**INPUT FOR THIS TASK**
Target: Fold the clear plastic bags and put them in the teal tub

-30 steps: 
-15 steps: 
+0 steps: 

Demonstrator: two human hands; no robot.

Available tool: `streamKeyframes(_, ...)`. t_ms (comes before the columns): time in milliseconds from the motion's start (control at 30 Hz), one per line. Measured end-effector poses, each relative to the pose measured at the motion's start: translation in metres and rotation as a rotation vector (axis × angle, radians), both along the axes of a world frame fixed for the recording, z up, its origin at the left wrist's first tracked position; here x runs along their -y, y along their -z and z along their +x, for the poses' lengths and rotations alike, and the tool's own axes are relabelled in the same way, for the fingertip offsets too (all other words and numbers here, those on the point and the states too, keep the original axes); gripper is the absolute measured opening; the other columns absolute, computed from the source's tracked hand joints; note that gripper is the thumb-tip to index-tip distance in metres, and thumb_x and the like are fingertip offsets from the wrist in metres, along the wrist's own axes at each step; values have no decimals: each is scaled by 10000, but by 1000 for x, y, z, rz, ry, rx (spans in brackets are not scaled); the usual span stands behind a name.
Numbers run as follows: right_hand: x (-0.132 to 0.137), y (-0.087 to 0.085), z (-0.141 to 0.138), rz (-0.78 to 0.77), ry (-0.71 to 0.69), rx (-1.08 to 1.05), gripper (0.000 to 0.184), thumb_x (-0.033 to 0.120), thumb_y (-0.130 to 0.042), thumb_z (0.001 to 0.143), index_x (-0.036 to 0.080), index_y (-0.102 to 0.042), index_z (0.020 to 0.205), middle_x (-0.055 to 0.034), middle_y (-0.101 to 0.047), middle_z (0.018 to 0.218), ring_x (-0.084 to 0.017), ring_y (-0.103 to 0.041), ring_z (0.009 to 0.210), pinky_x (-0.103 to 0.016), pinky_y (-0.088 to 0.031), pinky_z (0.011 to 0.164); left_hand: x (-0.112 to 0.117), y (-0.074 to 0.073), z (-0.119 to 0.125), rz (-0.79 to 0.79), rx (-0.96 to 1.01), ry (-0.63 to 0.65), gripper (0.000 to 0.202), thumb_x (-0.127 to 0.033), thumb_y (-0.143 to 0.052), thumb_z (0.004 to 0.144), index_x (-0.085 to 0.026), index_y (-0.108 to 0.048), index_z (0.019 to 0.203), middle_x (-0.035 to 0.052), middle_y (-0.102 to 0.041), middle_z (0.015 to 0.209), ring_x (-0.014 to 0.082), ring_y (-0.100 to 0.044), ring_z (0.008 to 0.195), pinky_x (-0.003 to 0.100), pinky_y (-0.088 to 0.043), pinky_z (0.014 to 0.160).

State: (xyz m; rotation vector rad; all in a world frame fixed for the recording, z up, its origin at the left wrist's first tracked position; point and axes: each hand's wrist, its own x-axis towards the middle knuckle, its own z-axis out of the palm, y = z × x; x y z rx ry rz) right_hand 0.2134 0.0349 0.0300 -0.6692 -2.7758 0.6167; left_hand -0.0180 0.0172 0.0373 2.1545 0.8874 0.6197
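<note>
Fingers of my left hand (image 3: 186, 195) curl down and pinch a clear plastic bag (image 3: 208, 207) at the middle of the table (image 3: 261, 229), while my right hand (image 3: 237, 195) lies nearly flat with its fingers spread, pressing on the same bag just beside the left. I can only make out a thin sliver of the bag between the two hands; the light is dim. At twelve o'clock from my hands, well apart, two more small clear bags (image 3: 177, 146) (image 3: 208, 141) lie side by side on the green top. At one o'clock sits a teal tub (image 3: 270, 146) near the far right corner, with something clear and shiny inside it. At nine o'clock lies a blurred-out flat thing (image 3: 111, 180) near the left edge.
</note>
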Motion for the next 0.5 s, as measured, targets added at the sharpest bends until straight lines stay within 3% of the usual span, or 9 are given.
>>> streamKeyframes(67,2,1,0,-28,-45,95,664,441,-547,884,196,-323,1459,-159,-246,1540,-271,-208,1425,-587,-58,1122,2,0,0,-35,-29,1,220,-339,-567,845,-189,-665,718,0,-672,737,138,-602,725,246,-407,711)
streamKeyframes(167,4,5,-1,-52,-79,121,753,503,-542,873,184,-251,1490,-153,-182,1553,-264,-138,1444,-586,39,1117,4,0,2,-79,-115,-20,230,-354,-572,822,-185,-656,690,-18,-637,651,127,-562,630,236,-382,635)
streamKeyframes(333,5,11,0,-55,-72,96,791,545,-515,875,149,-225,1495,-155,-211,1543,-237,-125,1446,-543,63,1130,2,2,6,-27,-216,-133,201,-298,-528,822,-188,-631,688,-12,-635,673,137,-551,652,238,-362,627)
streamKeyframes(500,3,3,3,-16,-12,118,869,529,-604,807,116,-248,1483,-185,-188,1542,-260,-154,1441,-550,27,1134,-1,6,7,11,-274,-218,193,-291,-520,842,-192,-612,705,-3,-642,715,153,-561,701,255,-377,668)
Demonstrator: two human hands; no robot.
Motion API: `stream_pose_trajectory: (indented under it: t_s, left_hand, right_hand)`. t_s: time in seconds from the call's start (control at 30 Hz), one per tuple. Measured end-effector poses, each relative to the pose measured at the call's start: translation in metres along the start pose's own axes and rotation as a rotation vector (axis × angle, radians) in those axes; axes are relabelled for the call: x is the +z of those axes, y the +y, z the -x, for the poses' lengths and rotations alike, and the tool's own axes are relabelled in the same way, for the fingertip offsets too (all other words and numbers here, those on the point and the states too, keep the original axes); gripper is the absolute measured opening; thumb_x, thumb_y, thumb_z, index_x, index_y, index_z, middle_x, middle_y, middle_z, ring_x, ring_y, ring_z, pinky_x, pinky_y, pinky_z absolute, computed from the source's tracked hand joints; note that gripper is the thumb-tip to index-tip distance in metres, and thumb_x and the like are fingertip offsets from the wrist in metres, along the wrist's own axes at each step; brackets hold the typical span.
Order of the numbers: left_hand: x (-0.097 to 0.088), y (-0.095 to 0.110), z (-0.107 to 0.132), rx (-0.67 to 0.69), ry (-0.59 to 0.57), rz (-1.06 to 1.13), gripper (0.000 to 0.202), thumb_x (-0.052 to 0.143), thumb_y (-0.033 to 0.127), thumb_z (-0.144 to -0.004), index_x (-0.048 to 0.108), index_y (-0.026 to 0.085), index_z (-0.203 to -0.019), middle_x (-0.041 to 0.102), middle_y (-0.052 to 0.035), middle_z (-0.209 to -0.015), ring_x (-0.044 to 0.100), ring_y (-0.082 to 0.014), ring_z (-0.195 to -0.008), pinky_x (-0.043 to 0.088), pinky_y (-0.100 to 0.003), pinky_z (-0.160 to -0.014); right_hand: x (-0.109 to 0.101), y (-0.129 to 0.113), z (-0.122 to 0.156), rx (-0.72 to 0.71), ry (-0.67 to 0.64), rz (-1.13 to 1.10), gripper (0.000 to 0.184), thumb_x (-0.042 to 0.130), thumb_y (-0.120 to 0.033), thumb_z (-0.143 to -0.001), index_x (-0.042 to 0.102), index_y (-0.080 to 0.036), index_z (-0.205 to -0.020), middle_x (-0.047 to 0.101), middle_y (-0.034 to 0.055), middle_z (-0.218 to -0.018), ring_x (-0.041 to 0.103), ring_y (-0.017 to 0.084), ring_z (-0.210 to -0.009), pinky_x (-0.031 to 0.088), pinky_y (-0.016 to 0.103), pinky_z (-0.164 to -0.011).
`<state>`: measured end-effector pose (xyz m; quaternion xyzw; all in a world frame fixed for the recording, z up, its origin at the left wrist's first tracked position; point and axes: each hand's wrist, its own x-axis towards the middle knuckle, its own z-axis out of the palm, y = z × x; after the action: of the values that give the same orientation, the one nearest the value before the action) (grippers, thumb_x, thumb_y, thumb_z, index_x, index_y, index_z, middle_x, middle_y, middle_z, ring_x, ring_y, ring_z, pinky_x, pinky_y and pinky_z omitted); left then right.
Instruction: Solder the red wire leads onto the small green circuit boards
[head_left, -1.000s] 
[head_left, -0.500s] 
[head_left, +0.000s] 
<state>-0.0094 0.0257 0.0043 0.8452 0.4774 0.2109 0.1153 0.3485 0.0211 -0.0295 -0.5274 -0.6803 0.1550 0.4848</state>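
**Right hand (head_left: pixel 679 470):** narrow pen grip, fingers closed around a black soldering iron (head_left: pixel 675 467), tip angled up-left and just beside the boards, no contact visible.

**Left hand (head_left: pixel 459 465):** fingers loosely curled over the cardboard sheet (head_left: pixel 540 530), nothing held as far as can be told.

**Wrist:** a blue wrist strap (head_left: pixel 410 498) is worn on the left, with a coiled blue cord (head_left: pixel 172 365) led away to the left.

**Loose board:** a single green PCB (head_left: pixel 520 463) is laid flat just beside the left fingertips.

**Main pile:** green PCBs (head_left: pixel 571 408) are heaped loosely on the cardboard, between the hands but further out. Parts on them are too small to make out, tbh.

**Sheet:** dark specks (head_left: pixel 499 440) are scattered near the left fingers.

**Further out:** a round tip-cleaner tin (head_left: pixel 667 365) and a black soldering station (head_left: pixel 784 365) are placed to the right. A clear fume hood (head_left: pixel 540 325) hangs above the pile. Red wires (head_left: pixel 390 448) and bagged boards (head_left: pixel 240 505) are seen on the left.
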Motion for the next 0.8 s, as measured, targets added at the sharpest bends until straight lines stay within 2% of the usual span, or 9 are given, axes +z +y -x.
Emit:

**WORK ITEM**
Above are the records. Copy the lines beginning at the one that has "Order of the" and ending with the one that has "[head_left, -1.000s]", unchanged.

**ANSWER TO THE PROBLEM**
Order of the numbers: left_hand: x (-0.097 to 0.088), y (-0.095 to 0.110), z (-0.107 to 0.132), rx (-0.67 to 0.69), ry (-0.59 to 0.57), rz (-1.06 to 1.13), gripper (0.000 to 0.202), thumb_x (-0.052 to 0.143), thumb_y (-0.033 to 0.127), thumb_z (-0.144 to -0.004), index_x (-0.048 to 0.108), index_y (-0.026 to 0.085), index_z (-0.203 to -0.019), middle_x (-0.041 to 0.102), middle_y (-0.052 to 0.035), middle_z (-0.209 to -0.015), ring_x (-0.044 to 0.100), ring_y (-0.082 to 0.014), ring_z (-0.195 to -0.008), pinky_x (-0.043 to 0.088), pinky_y (-0.100 to 0.003), pinky_z (-0.160 to -0.014); right_hand: x (-0.109 to 0.101), y (-0.129 to 0.113), z (-0.122 to 0.156), rx (-0.72 to 0.71), ry (-0.67 to 0.64), rz (-1.13 to 1.10), gripper (0.000 to 0.184), thumb_x (-0.042 to 0.130), thumb_y (-0.120 to 0.033), thumb_z (-0.143 to -0.001), index_x (-0.042 to 0.102), index_y (-0.080 to 0.036), index_z (-0.205 to -0.020), middle_x (-0.047 to 0.101), middle_y (-0.034 to 0.055), middle_z (-0.218 to -0.018), ring_x (-0.041 to 0.103), ring_y (-0.017 to 0.084), ring_z (-0.210 to -0.009), pinky_x (-0.031 to 0.088), pinky_y (-0.016 to 0.103), pinky_z (-0.164 to -0.011).
`<state>`: measured end-effector pose (xyz m; quaternion xyzw; all in a world frame fixed for the recording, z up, its origin at the left wrist's first tracked position; point and axes: each hand's wrist, its own x-axis towards the middle knuckle, its own z-axis out of the palm, y = z × x; after the action: of the values that give the same orientation, the one nearest the value before the action) (grippers, thumb_x, thumb_y, thumb_z, index_x, index_y, index_z, middle_x, middle_y, middle_z, ring_x, ring_y, ring_z, pinky_x, pinky_y and pinky_z omitted); left then right.
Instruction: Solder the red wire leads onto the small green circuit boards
[head_left, -1.000s] 

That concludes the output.